Data below:
--------

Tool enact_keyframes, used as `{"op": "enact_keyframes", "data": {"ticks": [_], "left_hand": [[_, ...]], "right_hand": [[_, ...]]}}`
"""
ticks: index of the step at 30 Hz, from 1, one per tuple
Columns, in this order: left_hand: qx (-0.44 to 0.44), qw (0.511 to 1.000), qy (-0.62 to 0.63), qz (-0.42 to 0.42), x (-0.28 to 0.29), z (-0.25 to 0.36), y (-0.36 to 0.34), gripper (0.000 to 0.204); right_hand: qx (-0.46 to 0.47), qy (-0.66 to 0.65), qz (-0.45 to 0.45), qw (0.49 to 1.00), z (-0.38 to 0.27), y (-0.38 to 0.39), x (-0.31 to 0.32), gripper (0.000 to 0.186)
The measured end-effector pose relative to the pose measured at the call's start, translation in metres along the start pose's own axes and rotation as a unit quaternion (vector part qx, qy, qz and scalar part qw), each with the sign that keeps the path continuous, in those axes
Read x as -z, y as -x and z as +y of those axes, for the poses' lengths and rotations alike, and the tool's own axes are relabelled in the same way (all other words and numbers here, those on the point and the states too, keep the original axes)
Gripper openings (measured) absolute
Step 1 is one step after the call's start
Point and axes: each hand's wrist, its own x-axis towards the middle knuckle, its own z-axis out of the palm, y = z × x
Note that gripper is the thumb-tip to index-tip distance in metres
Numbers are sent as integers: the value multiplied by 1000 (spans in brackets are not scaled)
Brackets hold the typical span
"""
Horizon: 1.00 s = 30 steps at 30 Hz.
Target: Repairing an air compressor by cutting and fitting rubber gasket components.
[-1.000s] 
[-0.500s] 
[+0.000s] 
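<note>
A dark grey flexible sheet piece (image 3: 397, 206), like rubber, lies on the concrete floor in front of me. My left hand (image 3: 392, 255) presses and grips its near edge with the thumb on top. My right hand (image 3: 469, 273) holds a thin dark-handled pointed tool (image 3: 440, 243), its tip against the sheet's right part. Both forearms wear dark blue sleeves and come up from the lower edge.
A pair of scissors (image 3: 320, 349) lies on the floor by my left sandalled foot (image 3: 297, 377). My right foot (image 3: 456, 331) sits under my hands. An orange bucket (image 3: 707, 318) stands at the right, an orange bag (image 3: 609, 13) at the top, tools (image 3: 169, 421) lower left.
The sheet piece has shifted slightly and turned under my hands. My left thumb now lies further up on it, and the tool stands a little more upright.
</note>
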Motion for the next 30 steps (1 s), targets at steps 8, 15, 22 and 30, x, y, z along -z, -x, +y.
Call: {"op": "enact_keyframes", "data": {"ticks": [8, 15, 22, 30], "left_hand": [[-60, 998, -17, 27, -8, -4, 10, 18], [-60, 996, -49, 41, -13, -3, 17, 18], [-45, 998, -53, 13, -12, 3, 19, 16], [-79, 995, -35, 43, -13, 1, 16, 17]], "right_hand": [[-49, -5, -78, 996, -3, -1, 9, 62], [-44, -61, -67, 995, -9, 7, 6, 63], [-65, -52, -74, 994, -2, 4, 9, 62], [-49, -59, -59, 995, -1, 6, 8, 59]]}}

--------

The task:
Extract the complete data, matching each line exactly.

Result:
Tool enact_keyframes, used as `{"op": "enact_keyframes", "data": {"ticks": [_], "left_hand": [[_, ...]], "right_hand": [[_, ...]]}}`
"""
ticks: index of the step at 30 Hz, from 1, one per tuple
Columns, in this order: left_hand: qx (-0.44 to 0.44), qw (0.511 to 1.000), qy (-0.62 to 0.63), qz (-0.42 to 0.42), x (-0.28 to 0.29), z (-0.25 to 0.36), y (-0.36 to 0.34), gripper (0.000 to 0.204); right_hand: qx (-0.46 to 0.47), qy (-0.66 to 0.65), qz (-0.45 to 0.45), qw (0.49 to 1.00), z (-0.38 to 0.27), y (-0.38 to 0.39), x (-0.31 to 0.32), gripper (0.000 to 0.186)
The measured end-effector pose relative to the pose measured at the call's start, translation in metres along the start pose's own axes and rotation as a unit quaternion (vector part qx, qy, qz and scalar part qw), each with the sign that keeps the path continuous, in those axes
Read x as -z, y as -x and z as +y of those axes, for the poses' lengths and rotations alike, and the tool's own axes are relabelled in the same way (all other words and numbers here, those on the point and the states too, keep the original axes)
Gripper openings (measured) absolute
Step 1 is one step after the call's start
Point and axes: each hand's wrist, its own x-axis towards the middle knuckle, its own z-axis out of the palm, y = z × x
Note that gripper is the thumb-tip to index-tip distance in metres
Numbers are sent as integers: the value multiplied by 1000 (spans in brackets are not scaled)
Brackets hold the typical span
"""
Horizon: 1.00 s = 30 steps at 30 Hz.
Target: Repairing an air compressor by cutting and fitting rubber gasket components.
[-1.000s] 
[-0.500s] 
[+0.000s] 
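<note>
A dark grey flexible sheet piece (image 3: 397, 206), like rubber, lies on the concrete floor in front of me. My left hand (image 3: 392, 255) presses and grips its near edge with the thumb on top. My right hand (image 3: 469, 273) holds a thin dark-handled pointed tool (image 3: 440, 243), its tip against the sheet's right part. Both forearms wear dark blue sleeves and come up from the lower edge.
A pair of scissors (image 3: 320, 349) lies on the floor by my left sandalled foot (image 3: 297, 377). My right foot (image 3: 456, 331) sits under my hands. An orange bucket (image 3: 707, 318) stands at the right, an orange bag (image 3: 609, 13) at the top, tools (image 3: 169, 421) lower left.
The sheet piece has shifted slightly and turned under my hands. My left thumb now lies further up on it, and the tool stands a little more upright.
</note>
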Motion for the next 30 steps (1 s), targets at steps 8, 15, 22 and 30, x, y, z along -z, -x, +y.
Call: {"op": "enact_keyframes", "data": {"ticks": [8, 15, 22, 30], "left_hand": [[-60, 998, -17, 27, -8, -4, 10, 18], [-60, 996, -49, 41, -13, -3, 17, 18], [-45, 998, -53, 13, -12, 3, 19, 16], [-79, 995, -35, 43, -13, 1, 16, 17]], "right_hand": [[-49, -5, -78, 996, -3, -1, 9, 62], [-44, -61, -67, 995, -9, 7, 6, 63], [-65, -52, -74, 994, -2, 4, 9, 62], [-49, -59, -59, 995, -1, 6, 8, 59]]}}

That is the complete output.